[Libs-Or] does Oregon need reference librarians?

Emily-Jane Dawson ejd at multcolib.org
Sat Oct 20 10:36:54 PDT 2012


Caleb asked, as part of his many-responses-provoking post, for folks to
share whether they had a formal reference class in library school.

I did; in fact I had several reference classes* and I have used what I
learned in these classes every single day of my thirteen years working as a
librarian.  I cannot emphasize that enough: *every single day!*

The reason this study has been so important for me is that it gave me a
solid grounding in how information is structured, and the theoretical and
philosophical approaches our profession takes to patron service,
information retrieval, and many other related topics.  This theory is a
basic structure that can be applied to any reference interaction, on any
subject, in any environment, with any available tools and resources.  I use
my theoretical and philosophical grounding in work with patrons, when I
plan and execute projects and services, in conversation with colleagues,
and as I consider the large and small questions we face as a profession.

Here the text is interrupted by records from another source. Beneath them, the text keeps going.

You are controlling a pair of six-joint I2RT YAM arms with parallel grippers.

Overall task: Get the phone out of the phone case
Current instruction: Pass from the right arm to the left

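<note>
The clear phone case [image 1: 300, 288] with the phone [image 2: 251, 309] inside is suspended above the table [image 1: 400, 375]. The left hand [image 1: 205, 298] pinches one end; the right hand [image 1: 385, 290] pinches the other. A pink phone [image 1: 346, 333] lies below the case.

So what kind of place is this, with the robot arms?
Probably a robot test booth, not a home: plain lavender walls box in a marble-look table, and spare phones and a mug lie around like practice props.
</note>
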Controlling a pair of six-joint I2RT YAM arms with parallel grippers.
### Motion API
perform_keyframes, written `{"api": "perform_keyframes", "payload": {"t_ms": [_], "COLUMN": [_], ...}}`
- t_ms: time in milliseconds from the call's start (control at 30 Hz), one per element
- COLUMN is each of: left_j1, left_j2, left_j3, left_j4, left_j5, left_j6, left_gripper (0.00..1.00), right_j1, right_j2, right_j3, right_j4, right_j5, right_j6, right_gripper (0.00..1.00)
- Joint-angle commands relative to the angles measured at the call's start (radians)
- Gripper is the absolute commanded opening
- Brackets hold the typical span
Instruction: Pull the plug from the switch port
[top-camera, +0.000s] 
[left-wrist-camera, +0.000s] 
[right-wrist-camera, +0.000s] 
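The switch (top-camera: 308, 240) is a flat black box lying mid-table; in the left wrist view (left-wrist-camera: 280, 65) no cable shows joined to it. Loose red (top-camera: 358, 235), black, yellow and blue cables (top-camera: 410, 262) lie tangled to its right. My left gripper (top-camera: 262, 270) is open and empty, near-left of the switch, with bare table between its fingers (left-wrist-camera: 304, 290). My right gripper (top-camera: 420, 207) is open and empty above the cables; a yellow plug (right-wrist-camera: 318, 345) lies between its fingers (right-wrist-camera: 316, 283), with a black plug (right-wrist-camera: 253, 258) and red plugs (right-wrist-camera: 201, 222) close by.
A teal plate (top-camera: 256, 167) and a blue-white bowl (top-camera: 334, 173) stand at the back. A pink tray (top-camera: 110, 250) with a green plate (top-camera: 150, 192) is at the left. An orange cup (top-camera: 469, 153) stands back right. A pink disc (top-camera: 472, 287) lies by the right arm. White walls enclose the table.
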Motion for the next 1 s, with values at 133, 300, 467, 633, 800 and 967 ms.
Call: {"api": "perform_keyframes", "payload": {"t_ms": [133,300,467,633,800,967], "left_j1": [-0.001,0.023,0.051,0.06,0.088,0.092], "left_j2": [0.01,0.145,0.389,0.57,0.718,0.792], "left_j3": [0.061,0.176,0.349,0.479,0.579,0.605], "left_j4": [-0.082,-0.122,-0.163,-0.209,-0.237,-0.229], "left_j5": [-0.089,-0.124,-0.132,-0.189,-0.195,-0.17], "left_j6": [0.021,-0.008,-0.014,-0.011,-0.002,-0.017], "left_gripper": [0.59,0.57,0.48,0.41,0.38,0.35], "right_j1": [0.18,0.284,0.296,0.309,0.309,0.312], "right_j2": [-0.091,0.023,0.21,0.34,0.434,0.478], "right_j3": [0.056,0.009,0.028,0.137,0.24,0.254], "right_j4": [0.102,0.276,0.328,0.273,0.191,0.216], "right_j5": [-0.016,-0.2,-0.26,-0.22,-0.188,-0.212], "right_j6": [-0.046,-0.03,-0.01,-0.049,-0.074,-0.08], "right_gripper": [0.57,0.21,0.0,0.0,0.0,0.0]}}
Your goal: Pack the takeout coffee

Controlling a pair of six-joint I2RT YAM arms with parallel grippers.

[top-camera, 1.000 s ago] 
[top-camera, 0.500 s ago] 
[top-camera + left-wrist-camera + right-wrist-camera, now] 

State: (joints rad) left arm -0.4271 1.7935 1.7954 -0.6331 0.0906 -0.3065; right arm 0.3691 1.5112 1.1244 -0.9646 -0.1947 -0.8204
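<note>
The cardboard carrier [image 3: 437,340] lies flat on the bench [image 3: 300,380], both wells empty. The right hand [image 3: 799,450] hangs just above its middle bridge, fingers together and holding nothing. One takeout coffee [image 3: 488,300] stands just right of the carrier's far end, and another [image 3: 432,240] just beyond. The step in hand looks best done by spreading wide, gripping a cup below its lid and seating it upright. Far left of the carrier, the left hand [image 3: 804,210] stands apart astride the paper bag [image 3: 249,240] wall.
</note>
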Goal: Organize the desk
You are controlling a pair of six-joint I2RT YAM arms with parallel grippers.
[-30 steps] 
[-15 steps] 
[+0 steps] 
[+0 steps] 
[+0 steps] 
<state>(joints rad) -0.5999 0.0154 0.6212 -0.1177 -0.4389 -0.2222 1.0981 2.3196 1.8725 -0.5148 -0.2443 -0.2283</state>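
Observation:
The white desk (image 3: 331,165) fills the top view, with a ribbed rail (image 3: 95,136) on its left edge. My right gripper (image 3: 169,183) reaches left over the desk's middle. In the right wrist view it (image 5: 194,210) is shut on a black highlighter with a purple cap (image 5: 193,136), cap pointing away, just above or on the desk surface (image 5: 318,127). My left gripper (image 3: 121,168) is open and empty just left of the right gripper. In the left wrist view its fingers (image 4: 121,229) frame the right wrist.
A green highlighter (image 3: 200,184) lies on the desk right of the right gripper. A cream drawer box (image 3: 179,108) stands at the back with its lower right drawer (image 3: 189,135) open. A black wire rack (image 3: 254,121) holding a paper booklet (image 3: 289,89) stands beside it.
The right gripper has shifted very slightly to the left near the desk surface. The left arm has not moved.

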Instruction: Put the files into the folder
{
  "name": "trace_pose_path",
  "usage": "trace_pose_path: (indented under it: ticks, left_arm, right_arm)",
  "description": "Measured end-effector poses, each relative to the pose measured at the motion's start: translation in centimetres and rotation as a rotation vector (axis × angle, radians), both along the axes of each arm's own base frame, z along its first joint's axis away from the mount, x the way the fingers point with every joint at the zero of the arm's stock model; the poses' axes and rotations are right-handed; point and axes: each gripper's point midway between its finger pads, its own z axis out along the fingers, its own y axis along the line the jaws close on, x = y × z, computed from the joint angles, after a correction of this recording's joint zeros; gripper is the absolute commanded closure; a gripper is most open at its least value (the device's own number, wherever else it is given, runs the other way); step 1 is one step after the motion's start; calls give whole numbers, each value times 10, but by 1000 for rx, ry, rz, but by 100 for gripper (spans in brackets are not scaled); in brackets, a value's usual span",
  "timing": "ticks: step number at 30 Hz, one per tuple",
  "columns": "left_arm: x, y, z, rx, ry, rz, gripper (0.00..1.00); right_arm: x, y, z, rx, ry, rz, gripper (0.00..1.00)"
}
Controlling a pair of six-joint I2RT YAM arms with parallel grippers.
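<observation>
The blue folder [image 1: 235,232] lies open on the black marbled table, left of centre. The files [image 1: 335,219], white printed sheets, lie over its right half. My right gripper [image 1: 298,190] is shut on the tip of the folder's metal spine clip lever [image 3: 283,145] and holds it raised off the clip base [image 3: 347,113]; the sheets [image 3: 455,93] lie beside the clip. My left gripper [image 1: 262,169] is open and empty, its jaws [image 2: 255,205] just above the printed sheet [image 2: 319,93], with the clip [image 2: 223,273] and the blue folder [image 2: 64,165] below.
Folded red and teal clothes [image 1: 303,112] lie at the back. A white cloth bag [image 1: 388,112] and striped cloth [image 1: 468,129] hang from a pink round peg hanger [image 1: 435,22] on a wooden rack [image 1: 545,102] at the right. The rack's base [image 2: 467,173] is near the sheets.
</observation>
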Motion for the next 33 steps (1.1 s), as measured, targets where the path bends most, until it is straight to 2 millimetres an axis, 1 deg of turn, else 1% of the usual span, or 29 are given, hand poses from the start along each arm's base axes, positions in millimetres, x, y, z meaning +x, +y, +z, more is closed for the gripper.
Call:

Reference work is thrilling because you never know what you'll be asked --
patrons constantly surprise me.  But without the philosophical/theoretical
structure that grounds my information service work, I would be at sea with
each new question.  I'd be a worker without tools.

And that old chestnut, "Is reference dead?" -- I'm sick of it, and I'm sure
you all are too.  Obviously it's not dead, it will never die because people
will always have questions and information problems and they will always
need help.  And clearly we are all quite committed to providing that help
in whatever format or under whatever circumstances we can.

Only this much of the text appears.